**Required action**
Both the line below containing "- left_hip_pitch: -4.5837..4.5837" and the line containing "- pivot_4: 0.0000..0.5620", along with every line between them, should be repeated exactly; no other line belongs in the answer.

START Data extract

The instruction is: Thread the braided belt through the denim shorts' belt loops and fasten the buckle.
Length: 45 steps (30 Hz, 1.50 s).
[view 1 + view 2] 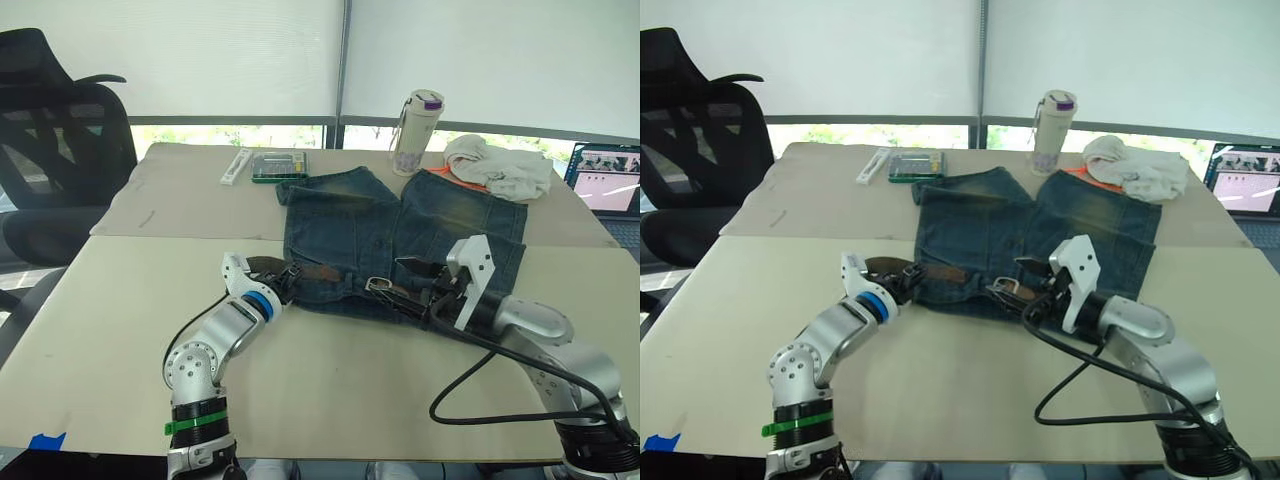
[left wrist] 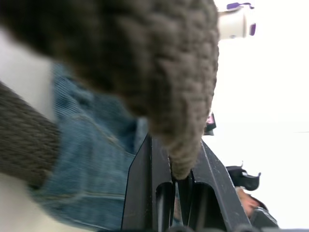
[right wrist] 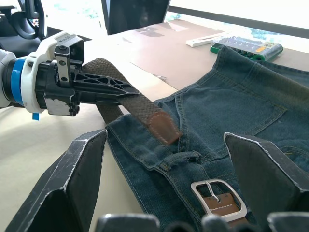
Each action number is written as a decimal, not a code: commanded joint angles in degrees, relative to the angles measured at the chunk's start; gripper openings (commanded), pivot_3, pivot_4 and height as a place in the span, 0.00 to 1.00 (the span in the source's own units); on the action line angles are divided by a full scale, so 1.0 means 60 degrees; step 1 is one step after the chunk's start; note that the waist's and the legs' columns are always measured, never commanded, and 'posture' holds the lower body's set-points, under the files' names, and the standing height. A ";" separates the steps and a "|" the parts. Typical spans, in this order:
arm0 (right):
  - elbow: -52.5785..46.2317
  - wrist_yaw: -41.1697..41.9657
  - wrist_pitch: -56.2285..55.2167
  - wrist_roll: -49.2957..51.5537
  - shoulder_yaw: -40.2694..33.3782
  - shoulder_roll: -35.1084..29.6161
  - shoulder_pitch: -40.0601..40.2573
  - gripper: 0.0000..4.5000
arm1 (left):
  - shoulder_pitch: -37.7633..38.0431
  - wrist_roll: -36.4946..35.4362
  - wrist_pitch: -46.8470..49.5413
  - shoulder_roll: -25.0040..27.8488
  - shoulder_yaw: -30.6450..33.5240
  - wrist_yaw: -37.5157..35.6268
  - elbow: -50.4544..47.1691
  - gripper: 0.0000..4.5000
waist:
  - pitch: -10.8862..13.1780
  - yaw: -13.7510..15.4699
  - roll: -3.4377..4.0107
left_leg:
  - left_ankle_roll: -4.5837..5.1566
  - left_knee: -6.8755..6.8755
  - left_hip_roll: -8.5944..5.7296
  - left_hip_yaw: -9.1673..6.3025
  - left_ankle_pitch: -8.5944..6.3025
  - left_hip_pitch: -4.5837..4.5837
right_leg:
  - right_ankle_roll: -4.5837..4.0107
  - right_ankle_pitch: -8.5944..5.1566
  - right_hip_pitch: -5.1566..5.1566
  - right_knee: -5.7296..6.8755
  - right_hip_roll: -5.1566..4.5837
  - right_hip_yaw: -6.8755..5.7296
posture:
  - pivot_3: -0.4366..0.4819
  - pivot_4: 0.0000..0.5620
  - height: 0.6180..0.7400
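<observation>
The denim shorts (image 1: 400, 220) lie flat on the table, waistband toward me. The braided belt (image 1: 320, 271) runs along the waistband, and its silver buckle (image 3: 217, 198) rests near the waistband's middle. At the shorts' left corner my left gripper (image 1: 285, 275) is shut on the belt's brown strap (image 2: 145, 72); the leather-tipped end (image 3: 161, 128) sticks out past its fingers over the denim. My right gripper (image 1: 415, 280) hovers open just above the buckle, its fingers (image 3: 82, 179) spread wide to either side. One belt loop (image 3: 186, 157) shows beside the buckle.
A bottle with a purple cap (image 1: 415, 130), an off-white cloth bundle (image 1: 500, 165) and an orange cord (image 1: 450, 178) sit beyond the shorts. A green case (image 1: 279, 165) and a white bar (image 1: 236, 166) lie at the back left. There is a laptop (image 1: 610, 180) far right and a black chair (image 1: 50, 130) far left.
</observation>
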 commanded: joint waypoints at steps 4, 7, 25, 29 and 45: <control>-0.0402 -0.0010 -0.0004 0.0018 -0.0232 -0.0050 -0.0072 0.95 | 0.0146 0.0067 -0.0136 -0.0009 -0.0377 -0.0118 -0.0005 0.00 | 0.0000 -0.0019 0.0000 | 0.0000 -0.0002 0.0000 -0.0001 0.0000 0.0004 | 0.0000 0.0000 0.0001 0.0001 0.0002 -0.0001 | 0.48 0.27 0.97; -0.0420 -0.0005 0.0005 0.0037 -0.0264 -0.0073 -0.0064 0.95 | 0.0168 0.0166 -0.0215 0.0036 -0.0399 -0.0086 0.0089 0.00 | 0.0000 -0.0014 0.0000 | 0.0001 -0.0001 -0.0001 -0.0001 -0.0001 0.0004 | 0.0000 0.0000 0.0003 0.0000 0.0002 -0.0001 | 0.48 0.27 0.97; -0.0462 -0.0057 0.0097 -0.0027 -0.0165 -0.0058 -0.0026 0.95 | 0.0302 0.0853 -0.0332 0.0061 -0.0594 -0.0649 0.0579 0.00 | 0.0000 -0.0014 0.0000 | 0.0004 -0.0001 0.0000 -0.0003 -0.0003 0.0003 | 0.0000 0.0000 0.0003 -0.0001 0.0002 -0.0001 | 0.48 0.27 0.97; -0.0483 -0.0054 0.0126 -0.0102 -0.0144 -0.0108 0.0039 0.95 | 0.0102 0.1245 -0.0299 -0.0017 -0.0703 -0.1007 0.0989 0.00 | 0.0000 -0.0003 0.0000 | 0.0005 -0.0001 -0.0002 -0.0004 -0.0003 0.0003 | 0.0000 0.0000 0.0004 -0.0001 0.0001 -0.0004 | 0.48 0.27 0.97; -0.0432 -0.0338 0.0708 -0.0835 0.0242 -0.0405 0.0126 0.95 | -0.0590 0.4842 0.0280 0.0420 -0.2220 -0.2586 0.2315 0.00 | -0.0001 0.0054 0.0001 | 0.0025 0.0001 -0.0013 -0.0047 -0.0015 0.0020 | 0.0002 -0.0003 0.0059 -0.0014 0.0001 -0.0007 | 0.48 0.27 0.97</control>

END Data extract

**Exercise solution**
  - left_hip_pitch: -4.5837..4.5837
right_leg:
  - right_ankle_roll: -4.5837..4.0107
  - right_ankle_pitch: -8.5944..5.1566
  - right_hip_pitch: -5.1566..5.1566
  - right_knee: -5.7296..6.8755
  - right_hip_roll: -5.1566..4.5837
  - right_hip_yaw: -6.8755..5.7296
posture:
  - pivot_3: -0.4366..0.4819
  - pivot_4: 0.0000..0.5620

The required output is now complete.